For the records that follow, restate each one word for word and leave the images behind.

(DATA UNDER STUDY begins)

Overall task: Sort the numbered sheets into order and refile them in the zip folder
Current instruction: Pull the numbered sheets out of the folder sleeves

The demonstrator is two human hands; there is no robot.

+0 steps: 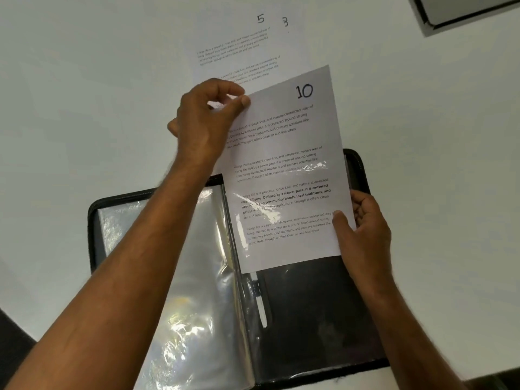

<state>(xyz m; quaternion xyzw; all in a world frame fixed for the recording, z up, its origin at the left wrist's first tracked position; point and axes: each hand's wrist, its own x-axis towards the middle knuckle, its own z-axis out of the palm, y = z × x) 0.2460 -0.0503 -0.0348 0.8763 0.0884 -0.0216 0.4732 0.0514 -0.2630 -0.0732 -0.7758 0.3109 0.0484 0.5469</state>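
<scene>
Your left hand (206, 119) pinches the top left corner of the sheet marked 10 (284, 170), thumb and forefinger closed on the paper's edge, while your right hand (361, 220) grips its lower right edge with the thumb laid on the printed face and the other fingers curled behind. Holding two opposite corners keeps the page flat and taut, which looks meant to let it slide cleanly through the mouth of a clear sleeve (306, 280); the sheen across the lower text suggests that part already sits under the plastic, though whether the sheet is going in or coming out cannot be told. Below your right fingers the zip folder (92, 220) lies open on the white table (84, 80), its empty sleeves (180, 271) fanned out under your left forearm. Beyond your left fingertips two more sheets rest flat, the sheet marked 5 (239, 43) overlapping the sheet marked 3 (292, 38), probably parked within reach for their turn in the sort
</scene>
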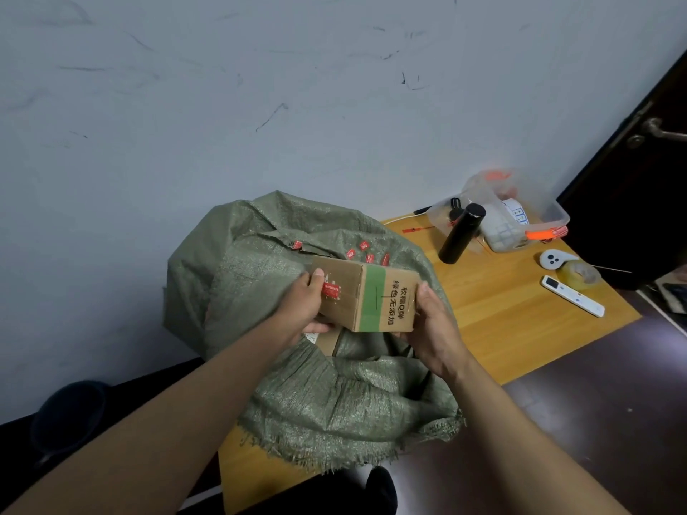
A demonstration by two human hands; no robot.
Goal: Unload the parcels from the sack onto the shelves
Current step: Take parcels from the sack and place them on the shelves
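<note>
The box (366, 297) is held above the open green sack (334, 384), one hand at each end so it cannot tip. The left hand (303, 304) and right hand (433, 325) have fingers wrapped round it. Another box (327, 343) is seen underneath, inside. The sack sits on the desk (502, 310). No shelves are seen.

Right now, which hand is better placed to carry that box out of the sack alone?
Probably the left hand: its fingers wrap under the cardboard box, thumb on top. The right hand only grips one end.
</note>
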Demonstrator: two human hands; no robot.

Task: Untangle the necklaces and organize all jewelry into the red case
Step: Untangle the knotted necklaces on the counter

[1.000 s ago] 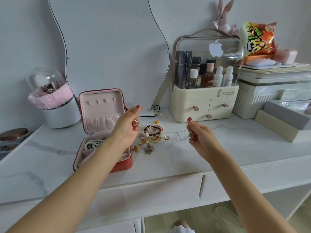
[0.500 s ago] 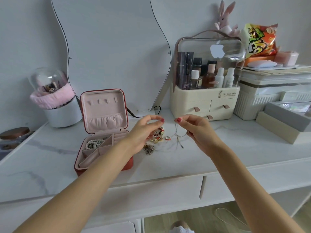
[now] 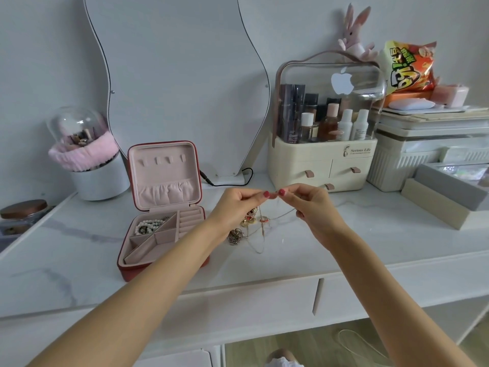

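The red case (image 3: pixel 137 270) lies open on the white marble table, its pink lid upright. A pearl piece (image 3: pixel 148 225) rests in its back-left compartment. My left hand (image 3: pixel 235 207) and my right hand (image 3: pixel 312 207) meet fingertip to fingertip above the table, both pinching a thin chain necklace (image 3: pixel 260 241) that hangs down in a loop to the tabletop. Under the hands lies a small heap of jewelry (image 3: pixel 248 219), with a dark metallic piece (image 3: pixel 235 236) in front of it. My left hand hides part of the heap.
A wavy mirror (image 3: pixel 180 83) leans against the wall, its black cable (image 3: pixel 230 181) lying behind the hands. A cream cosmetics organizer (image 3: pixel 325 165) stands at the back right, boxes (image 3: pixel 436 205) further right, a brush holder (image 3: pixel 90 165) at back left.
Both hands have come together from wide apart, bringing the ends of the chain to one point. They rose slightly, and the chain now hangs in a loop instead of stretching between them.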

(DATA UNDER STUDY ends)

RESPONSE:
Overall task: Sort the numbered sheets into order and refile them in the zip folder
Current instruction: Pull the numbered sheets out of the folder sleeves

The demonstrator is two human hands; there is no robot.

+0 steps: 

<state>(xyz m; quaternion xyzw; all in a world frame fixed for the recording, z up, its origin at the left wrist's first tracked position; point and axes: each hand's wrist, its own x-axis towards the middle knuckle, its own z-axis out of the palm, y = z × x) 0.2460 -0.0503 -0.0348 0.8763 0.0884 -0.0216 0.4732 0.0514 -0.2630 -0.0732 -0.7758 0.3109 0.0484 0.5469</state>
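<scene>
Your left hand (206, 119) pinches the top left corner of the sheet marked 10 (284, 170), thumb and forefinger closed on the paper's edge, while your right hand (361, 220) grips its lower right edge with the thumb laid on the printed face and the other fingers curled behind. Holding two opposite corners keeps the page flat and taut, which looks meant to let it slide cleanly through the mouth of a clear sleeve (306, 280); the sheen across the lower text suggests that part already sits under the plastic, though whether the sheet is going in or coming out cannot be told. Below your right fingers the zip folder (92, 220) lies open on the white table (84, 80), its empty sleeves (180, 271) fanned out under your left forearm. Beyond your left fingertips two more sheets rest flat, the sheet marked 5 (239, 43) overlapping the sheet marked 3 (292, 38), probably parked within reach for their turn in the sort
</scene>
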A demonstration by two human hands; no robot.
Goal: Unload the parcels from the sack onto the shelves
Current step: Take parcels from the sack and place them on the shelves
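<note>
The box (366, 297) is held above the open green sack (334, 384), one hand at each end so it cannot tip. The left hand (303, 304) and right hand (433, 325) have fingers wrapped round it. Another box (327, 343) is seen underneath, inside. The sack sits on the desk (502, 310). No shelves are seen.

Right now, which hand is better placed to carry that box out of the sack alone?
Probably the left hand: its fingers wrap under the cardboard box, thumb on top. The right hand only grips one end.
</note>
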Demonstrator: two human hands; no robot.

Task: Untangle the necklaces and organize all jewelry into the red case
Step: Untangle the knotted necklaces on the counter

[1.000 s ago] 
[0.500 s ago] 
[now] 

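The red case (image 3: pixel 137 270) lies open on the white marble table, its pink lid upright. A pearl piece (image 3: pixel 148 225) rests in its back-left compartment. My left hand (image 3: pixel 235 207) and my right hand (image 3: pixel 312 207) meet fingertip to fingertip above the table, both pinching a thin chain necklace (image 3: pixel 260 241) that hangs down in a loop to the tabletop. Under the hands lies a small heap of jewelry (image 3: pixel 248 219), with a dark metallic piece (image 3: pixel 235 236) in front of it. My left hand hides part of the heap.
A wavy mirror (image 3: pixel 180 83) leans against the wall, its black cable (image 3: pixel 230 181) lying behind the hands. A cream cosmetics organizer (image 3: pixel 325 165) stands at the back right, boxes (image 3: pixel 436 205) further right, a brush holder (image 3: pixel 90 165) at back left.
Both hands have come together from wide apart, bringing the ends of the chain to one point. They rose slightly, and the chain now hangs in a loop instead of stretching between them.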

Work on this exercise is now complete.